Page 70 of Bone Dust

Tears sting my eyes, and I suck in a breath. Despite my best efforts to blink them back, twin tears race over my cheeks. Exasperation hits me, and my head falls back. Disgusted with myself, I wipe them away, then drop my chin and face him. He reaches for my hand, but I pull it back.

“There’s so much I want to say, but don’t know where to start.”

“The beginning. That’s always a good place,” he states flatly. As I hesitate, concern lines form on his face.

I try to steady my nerves as I gather the courage to speak. “There’s no easy way to say this.” I slowly raise my eyes until they’re locked with his. “Gigi’s your daughter.”

The news stuns him with its slap and his eyes widen with shock. “What?”

“She’s yours.”

His brow knits and his eyes bore into me. A second later his gaze falls to the can he’s holding, his fingers digging into the metal. “Bullshit.” He shakes his head as he looks away. “How?”

I reach across the table and curl my hand around his fingers. “Gigi was conceived the night we met. The night of the concert.”

His eyes meet mine. “That’s impossible,” he insists.

“I wouldn’t joke about something like this.” My stomach twists into angst-filled knots. I can’t read what’s going on inside his head and I’ve never had a fondness for the unknown.

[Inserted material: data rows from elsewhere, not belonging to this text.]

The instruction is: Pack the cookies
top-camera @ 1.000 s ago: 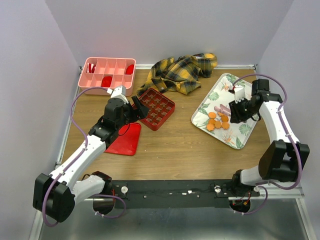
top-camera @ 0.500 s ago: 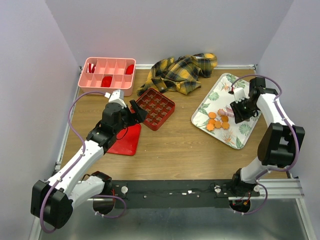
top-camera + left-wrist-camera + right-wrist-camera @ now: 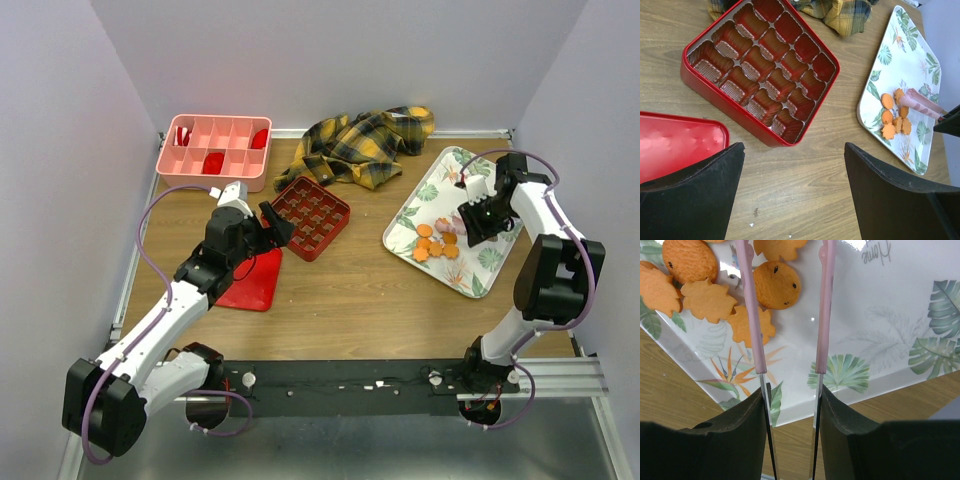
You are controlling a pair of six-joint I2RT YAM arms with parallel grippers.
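Observation:
Several small orange cookies [image 3: 436,241] lie in a cluster on the leaf-patterned tray [image 3: 481,262]; they also show in the right wrist view [image 3: 774,285] and the left wrist view [image 3: 894,120]. My right gripper [image 3: 472,222] [image 3: 792,390] is shut on pink-tipped tongs [image 3: 825,315], whose open arms reach over the cookies, one cookie between them. The red gridded box [image 3: 313,216] [image 3: 760,65] sits mid-table with empty cells. My left gripper [image 3: 272,224] [image 3: 794,147] is open and empty, just above the wood beside the box's near edge.
The box's red lid [image 3: 248,280] [image 3: 675,142] lies flat under the left arm. A pink divided bin [image 3: 200,140] with dark-red pieces stands at the back left. A plaid cloth [image 3: 365,140] is bunched at the back. The tray [image 3: 880,315] sits near the right wall.
My right gripper has shifted slightly back along the tray with the tongs. My left arm pulled back a little to the left, then stayed still.

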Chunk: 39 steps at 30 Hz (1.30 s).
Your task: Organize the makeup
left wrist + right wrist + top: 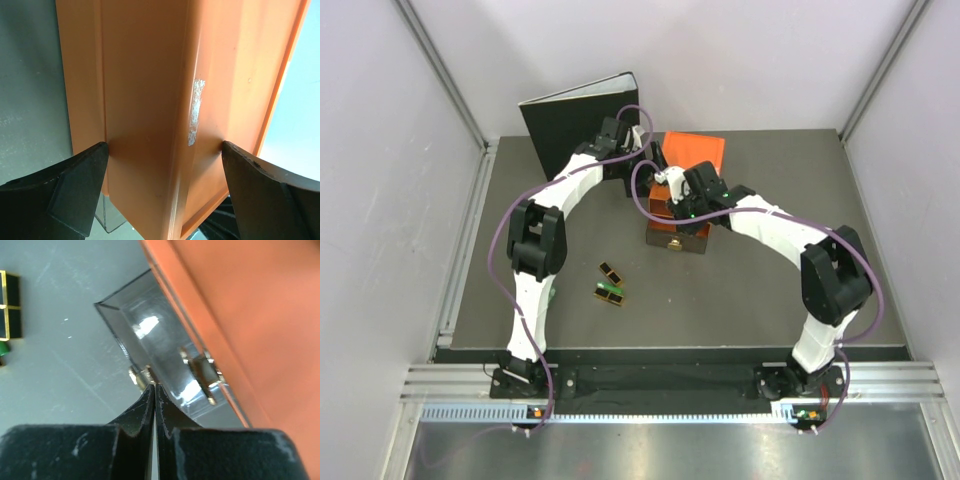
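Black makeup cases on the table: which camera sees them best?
The top external view: both black cases lie whole on the table, near the orange box. The right wrist view catches only part of one at its left edge, gold trim showing. The left wrist view shows none, just the orange box.

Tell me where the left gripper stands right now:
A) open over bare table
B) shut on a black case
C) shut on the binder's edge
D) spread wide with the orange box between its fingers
D: the left wrist view shows the left gripper wide open, one dark finger on each side of the orange box.
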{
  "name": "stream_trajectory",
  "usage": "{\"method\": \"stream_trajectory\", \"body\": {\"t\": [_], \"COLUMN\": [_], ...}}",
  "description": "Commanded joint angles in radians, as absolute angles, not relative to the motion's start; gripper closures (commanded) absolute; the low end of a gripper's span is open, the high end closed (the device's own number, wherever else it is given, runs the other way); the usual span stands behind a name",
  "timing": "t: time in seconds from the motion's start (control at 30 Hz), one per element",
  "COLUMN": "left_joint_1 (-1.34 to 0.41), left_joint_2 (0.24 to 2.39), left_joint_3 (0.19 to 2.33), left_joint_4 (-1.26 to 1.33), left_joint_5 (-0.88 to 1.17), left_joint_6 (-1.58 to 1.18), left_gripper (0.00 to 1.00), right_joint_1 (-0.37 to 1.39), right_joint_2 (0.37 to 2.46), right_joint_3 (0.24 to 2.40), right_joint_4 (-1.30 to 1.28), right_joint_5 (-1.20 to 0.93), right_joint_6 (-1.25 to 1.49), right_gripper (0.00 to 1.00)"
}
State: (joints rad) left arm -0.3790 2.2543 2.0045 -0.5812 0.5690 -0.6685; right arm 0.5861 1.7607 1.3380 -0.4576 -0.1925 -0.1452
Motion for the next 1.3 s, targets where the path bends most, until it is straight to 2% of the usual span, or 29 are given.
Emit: {"method": "stream_trajectory", "body": {"t": [0.0,0.3,0.6,1.27], "left_joint_1": [-0.388,-0.374,-0.354,-0.354], "left_joint_2": [2.270,2.281,2.292,2.298], "left_joint_3": [1.982,1.997,2.009,2.025], "left_joint_4": [-0.581,-0.581,-0.560,-0.549], "left_joint_5": [0.578,0.594,0.617,0.612], "left_joint_6": [-0.672,-0.675,-0.701,-0.701], "left_gripper": [0.03,0.03,0.03,0.02], "right_joint_1": [0.586,0.600,0.611,0.646], "right_joint_2": [1.750,1.779,1.822,1.760], "right_joint_3": [1.378,1.394,1.390,1.336], "right_joint_4": [-0.411,-0.416,-0.471,-0.552], "right_joint_5": [-0.123,-0.084,-0.192,-0.359], "right_joint_6": [-0.126,-0.130,-0.135,-0.189], "right_gripper": [1.00,1.00,1.00,1.00]}}
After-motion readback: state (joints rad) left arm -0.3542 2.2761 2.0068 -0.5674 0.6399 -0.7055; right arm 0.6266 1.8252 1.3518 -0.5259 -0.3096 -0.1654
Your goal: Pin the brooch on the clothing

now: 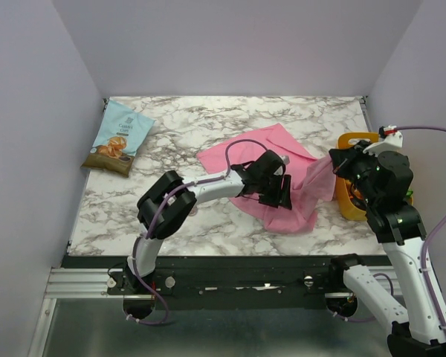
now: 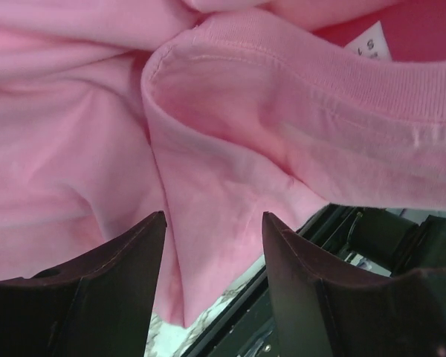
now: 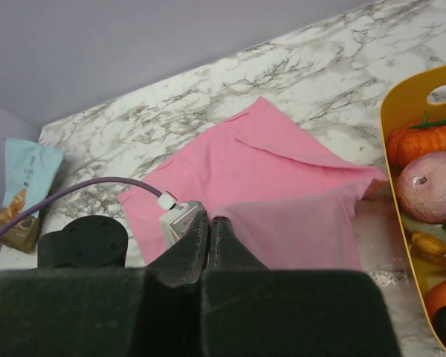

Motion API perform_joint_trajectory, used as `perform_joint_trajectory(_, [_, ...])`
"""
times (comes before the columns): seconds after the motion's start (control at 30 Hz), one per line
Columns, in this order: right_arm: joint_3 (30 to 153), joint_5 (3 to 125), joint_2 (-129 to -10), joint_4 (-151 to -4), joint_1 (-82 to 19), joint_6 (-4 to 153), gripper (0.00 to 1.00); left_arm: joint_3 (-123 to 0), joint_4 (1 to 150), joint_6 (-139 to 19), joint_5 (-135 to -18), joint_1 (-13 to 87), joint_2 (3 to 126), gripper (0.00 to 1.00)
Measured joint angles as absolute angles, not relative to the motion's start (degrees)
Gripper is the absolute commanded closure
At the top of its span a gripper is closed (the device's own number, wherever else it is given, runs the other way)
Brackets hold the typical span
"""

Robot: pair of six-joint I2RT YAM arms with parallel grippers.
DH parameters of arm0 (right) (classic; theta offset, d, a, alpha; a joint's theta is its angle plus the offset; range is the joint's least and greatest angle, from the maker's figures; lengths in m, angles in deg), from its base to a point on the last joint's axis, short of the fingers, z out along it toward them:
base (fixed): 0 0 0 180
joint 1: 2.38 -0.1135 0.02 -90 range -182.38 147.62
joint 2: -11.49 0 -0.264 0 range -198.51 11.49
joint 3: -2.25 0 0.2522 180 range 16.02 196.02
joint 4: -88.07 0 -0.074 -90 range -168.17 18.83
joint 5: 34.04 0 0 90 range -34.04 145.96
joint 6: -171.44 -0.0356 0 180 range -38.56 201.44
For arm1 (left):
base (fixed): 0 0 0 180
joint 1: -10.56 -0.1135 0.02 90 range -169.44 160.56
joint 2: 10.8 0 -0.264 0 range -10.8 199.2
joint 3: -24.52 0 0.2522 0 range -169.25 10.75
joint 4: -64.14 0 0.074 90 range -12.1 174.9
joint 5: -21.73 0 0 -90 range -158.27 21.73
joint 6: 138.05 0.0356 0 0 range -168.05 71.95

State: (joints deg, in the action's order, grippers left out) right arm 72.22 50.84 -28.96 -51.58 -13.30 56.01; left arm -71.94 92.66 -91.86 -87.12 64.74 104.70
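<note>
Centrally on the marble surface lies the pink T-shirt, rumpled, with its right-hand part raised off the surface toward the right arm. The right fingers are pressed together, pinching the edge of that raised fabric, which hangs from their tips down to the rest of the shirt. The left fingers are spread apart, low over the middle of the shirt. A loose fold of pink cloth and the ribbed neckline sit just beyond and between their tips, gripped by neither. A small white label shows inside the neckline. The brooch cannot be made out in any view. A yellow basket of toy vegetables stands just beside the shirt at the right edge of the surface. A light-blue snack bag lies well apart, near the far left corner.
</note>
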Motion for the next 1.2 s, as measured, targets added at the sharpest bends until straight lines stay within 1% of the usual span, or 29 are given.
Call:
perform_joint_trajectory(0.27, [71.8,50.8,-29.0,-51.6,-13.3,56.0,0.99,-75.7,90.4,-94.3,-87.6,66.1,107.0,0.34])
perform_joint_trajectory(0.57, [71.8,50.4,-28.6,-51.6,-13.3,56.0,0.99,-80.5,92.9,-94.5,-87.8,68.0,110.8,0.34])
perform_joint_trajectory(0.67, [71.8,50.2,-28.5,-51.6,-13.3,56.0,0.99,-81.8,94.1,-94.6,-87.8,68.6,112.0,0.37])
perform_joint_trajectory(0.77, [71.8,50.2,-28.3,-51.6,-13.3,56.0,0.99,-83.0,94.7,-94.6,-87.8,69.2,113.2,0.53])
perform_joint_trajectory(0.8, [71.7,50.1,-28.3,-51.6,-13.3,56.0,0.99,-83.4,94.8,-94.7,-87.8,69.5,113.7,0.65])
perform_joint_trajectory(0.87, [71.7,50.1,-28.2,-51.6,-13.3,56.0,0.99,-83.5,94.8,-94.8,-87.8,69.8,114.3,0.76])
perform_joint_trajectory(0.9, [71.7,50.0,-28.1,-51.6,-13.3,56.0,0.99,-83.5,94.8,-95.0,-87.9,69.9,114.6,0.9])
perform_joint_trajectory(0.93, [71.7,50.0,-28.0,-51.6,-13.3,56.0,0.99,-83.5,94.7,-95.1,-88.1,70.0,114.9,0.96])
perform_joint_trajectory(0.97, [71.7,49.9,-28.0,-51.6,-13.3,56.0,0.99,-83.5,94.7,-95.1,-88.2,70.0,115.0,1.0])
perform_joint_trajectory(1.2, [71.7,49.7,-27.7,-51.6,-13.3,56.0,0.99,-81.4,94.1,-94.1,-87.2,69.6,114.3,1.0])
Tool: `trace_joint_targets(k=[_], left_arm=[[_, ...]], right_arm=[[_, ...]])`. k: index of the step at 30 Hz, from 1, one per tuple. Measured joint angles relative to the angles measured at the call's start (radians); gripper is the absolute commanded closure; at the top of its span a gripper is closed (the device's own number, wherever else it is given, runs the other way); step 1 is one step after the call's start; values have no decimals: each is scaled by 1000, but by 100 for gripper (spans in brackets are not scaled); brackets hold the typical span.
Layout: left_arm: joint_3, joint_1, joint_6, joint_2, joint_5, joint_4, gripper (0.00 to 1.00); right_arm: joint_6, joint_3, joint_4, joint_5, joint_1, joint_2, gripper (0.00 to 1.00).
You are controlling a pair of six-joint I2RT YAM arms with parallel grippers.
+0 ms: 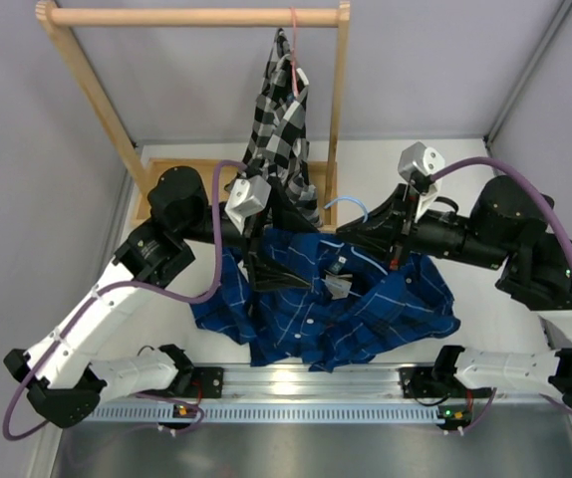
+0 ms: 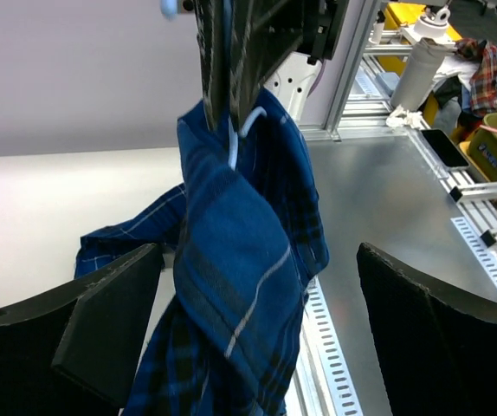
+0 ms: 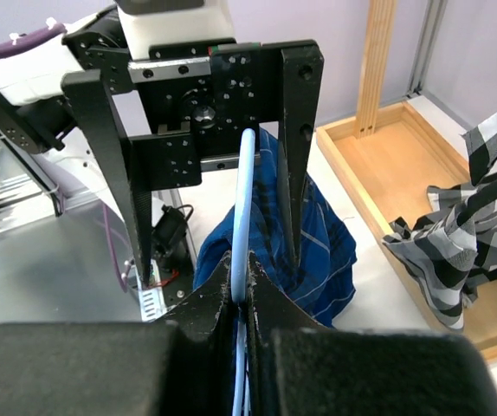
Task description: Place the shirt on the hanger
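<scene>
At table (image 1: 366, 159) centre, between the 2 arms: shirt (image 1: 366, 309) is bunched up. Part of it is draped over the hanger (image 3: 246, 191), the rest is spread on the table toward the near edge.

R gripper (image 3: 240, 282): pinched tight on the hanger wire, nothing else in it. In the R wrist view the wire runs straight away from its tips, toward the L gripper.

L gripper (image 2: 259, 250): wide, holding nothing. It faces the R one head-on, and its 2 fingers straddle the wire and the hanging fabric w/o touching either, as far as I can tell.

Key relation: the hung fold drops right down the middle of the L gap, long axis approx vertical, wire just above it. So the L arm is the nearer free one for the cloth. My read: closing on that fold lets it pull fabric along the wire while R holds the hanger steady. Can't tell if it's collar or sleeve in the gap, too crumpled.

Count: 2 shirts (this 1 + checked shirt (image 1: 284, 119)), 2 hangers (this 1 + pink hanger (image 1: 294, 60) on the rack (image 1: 196, 16)), 1 rack.

Progress guess: early-mid, shoulders not seated on the wire yet.
</scene>
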Motion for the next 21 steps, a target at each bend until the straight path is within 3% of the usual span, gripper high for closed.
trace_joint_targets(k=[8, 11, 12, 13, 17, 18, 19, 21], left_arm=[[-43, -1, 118, -2, 7, -27, 5], [-42, -1, 140, 35, 8, -36, 25], [-40, -1, 143, 51, 12, -40, 50], [-35, -1, 144, 70, 19, -46, 55], [-34, -1, 162, 106, 31, -61, 61], [-34, -1, 166, 107, 33, -69, 70], [-34, -1, 169, 106, 34, -70, 95], [-34, -1, 172, 103, 37, -70, 100]], right_arm=[[-24, -16, -5, -28, 0, -34, 100], [-35, -38, -9, -40, 0, -47, 100], [-36, -43, -11, -45, 0, -48, 100], [-39, -48, -10, -48, 0, -48, 100], [-43, -70, -13, -57, 0, -53, 100], [-43, -75, -11, -61, 0, -54, 100], [-44, -80, -6, -67, 0, -55, 100], [-43, -87, 2, -72, 0, -61, 100]])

“How the hell?” He looks away as he wipes a hand over his face, then collapses back into the chair, giving me his full attention. “Explain.”

I swallow hard. Anxiety builds as I shuffle words to lay out a palatable explanation. Interlacing my fingers, I place my hands on the table in front of me like a child sitting properly in school.

“My friend, Candace, rented a room for my birthday. We wanted to drink and party it up that night. It was her present to me. When I won the contest, I received two VIP passes, and she was my ‘plus one.’ We didn’t know the band was staying at the same hotel.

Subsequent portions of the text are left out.